» **Exercise brief**
Only a number is wanted here, namely how many lines of the data contain the string "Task".

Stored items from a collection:
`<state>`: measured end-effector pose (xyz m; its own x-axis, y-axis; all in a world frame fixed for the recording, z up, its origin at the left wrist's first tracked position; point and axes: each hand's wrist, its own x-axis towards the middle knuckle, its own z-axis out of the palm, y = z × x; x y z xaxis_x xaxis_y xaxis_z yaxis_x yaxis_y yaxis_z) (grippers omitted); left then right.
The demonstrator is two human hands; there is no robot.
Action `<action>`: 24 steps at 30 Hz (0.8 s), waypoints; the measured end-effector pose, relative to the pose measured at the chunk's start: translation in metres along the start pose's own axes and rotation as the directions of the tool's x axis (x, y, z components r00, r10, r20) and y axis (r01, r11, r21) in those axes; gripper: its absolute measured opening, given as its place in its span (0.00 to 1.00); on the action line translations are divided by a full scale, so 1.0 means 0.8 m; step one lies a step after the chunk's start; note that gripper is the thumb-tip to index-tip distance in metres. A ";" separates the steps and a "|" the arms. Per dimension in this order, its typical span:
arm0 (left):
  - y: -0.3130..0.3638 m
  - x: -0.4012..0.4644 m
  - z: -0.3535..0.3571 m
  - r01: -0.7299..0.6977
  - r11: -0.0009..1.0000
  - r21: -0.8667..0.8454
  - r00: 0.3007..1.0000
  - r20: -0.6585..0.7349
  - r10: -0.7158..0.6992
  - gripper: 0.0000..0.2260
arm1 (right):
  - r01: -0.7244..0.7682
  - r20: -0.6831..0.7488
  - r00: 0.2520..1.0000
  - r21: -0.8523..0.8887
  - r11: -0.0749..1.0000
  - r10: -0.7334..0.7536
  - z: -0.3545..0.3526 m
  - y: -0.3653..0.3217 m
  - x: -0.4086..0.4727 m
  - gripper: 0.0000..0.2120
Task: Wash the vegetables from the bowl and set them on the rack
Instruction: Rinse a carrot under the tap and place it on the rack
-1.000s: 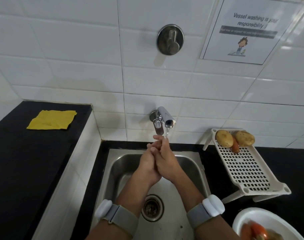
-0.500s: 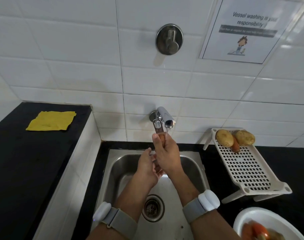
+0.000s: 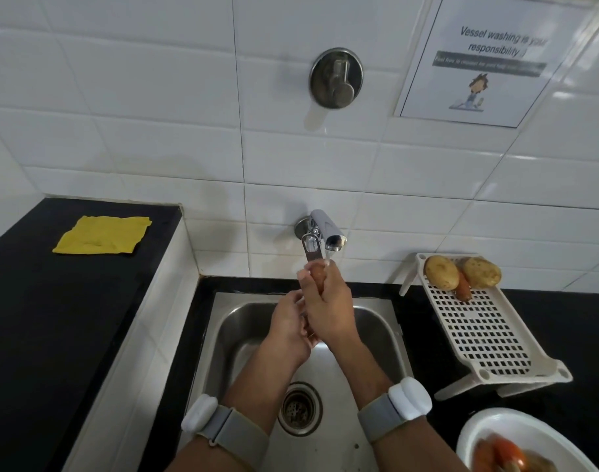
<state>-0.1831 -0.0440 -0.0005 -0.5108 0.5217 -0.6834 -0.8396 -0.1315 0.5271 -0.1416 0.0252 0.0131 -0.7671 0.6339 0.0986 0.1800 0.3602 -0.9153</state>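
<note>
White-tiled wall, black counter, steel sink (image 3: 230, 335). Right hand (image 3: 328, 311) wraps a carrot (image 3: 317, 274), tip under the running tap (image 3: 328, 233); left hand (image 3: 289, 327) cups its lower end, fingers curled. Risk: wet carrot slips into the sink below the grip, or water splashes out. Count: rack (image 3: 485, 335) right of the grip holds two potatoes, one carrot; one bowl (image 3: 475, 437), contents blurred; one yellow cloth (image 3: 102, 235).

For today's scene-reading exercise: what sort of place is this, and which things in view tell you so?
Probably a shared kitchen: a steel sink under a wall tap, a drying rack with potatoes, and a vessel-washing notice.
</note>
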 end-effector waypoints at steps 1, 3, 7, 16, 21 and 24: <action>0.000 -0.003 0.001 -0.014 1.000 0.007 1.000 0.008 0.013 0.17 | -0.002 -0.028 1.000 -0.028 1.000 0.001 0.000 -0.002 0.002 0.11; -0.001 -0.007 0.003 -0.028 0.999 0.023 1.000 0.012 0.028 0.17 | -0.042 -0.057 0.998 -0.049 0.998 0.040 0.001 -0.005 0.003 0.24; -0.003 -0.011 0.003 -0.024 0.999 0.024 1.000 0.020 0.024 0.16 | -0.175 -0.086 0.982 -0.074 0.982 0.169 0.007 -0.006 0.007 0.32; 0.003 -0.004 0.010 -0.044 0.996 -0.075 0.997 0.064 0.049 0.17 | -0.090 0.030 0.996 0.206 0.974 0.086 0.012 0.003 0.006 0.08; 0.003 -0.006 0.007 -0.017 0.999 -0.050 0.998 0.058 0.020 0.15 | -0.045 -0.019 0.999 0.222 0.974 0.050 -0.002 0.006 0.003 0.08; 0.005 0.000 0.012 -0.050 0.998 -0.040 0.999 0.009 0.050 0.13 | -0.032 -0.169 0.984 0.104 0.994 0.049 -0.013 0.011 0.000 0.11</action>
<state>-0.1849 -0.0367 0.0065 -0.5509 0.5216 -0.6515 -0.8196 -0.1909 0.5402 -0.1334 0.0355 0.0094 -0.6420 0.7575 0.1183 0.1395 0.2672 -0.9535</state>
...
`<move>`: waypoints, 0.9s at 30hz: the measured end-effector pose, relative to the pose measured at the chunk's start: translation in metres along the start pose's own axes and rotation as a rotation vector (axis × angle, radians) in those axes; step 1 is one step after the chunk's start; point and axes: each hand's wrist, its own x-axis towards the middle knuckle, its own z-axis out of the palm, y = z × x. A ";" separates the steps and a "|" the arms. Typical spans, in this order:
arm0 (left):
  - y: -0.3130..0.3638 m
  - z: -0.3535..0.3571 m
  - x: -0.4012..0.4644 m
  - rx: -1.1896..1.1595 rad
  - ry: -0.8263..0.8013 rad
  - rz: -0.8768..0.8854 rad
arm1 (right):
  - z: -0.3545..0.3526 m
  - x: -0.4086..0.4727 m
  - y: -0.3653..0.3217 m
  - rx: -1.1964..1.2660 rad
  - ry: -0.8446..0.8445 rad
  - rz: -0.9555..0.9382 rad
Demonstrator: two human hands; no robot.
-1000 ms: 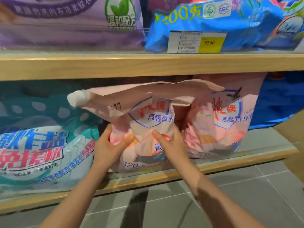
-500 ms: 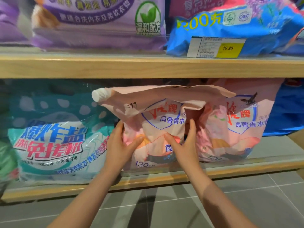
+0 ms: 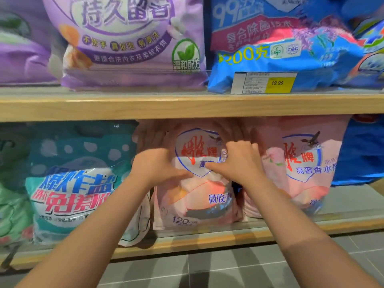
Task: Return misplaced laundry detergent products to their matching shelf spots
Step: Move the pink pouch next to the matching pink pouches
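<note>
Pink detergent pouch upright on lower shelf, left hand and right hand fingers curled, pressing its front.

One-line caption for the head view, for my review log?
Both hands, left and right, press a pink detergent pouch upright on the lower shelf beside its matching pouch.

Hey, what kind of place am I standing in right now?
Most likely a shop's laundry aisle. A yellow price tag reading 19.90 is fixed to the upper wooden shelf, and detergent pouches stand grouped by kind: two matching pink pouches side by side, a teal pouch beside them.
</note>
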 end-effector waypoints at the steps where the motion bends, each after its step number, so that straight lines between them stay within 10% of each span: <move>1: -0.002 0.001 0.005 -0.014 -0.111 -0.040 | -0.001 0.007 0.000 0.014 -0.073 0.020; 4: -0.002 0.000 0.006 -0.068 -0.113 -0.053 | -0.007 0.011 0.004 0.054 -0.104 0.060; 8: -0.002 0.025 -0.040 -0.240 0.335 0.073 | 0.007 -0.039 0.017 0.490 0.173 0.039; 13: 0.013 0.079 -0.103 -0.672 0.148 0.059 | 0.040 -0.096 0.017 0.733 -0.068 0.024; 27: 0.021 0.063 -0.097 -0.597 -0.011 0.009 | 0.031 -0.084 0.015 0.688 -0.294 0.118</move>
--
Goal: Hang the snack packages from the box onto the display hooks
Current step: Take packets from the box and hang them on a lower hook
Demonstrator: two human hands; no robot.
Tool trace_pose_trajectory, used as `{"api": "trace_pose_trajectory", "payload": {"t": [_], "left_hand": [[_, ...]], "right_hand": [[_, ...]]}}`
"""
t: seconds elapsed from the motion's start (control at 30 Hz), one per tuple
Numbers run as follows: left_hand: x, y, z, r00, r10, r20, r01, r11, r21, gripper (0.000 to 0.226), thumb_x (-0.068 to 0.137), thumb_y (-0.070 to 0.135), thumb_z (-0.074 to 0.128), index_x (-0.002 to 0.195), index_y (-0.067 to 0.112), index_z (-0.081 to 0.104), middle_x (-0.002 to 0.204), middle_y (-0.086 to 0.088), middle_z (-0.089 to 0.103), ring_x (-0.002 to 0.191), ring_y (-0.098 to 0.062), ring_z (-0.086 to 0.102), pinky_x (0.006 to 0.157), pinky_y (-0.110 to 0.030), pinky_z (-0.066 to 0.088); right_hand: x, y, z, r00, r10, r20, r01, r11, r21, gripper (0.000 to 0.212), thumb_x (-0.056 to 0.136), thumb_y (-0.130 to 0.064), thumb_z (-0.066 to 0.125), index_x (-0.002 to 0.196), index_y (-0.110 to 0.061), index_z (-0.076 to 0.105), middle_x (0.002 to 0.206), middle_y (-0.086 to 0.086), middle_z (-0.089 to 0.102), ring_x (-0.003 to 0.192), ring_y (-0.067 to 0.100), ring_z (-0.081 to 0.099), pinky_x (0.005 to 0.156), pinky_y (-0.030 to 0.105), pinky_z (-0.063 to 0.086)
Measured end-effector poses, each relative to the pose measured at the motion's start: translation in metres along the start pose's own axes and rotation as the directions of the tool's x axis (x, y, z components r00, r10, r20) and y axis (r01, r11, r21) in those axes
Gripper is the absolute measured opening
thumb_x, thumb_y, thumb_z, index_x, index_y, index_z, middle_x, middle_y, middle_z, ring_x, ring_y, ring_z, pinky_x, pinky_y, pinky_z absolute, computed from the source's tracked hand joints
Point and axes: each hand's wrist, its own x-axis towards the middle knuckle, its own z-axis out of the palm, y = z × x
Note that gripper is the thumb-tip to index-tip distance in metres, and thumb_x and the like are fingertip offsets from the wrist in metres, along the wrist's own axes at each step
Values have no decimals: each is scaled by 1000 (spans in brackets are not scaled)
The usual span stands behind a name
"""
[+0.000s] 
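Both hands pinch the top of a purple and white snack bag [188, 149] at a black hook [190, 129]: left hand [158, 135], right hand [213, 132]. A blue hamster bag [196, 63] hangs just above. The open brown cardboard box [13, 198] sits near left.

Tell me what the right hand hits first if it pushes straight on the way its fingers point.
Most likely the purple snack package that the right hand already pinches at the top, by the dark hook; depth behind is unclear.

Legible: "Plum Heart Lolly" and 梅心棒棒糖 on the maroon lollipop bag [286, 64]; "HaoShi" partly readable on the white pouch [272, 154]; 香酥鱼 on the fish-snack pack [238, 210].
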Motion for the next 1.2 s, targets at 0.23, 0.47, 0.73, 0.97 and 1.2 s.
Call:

» **Solution**
2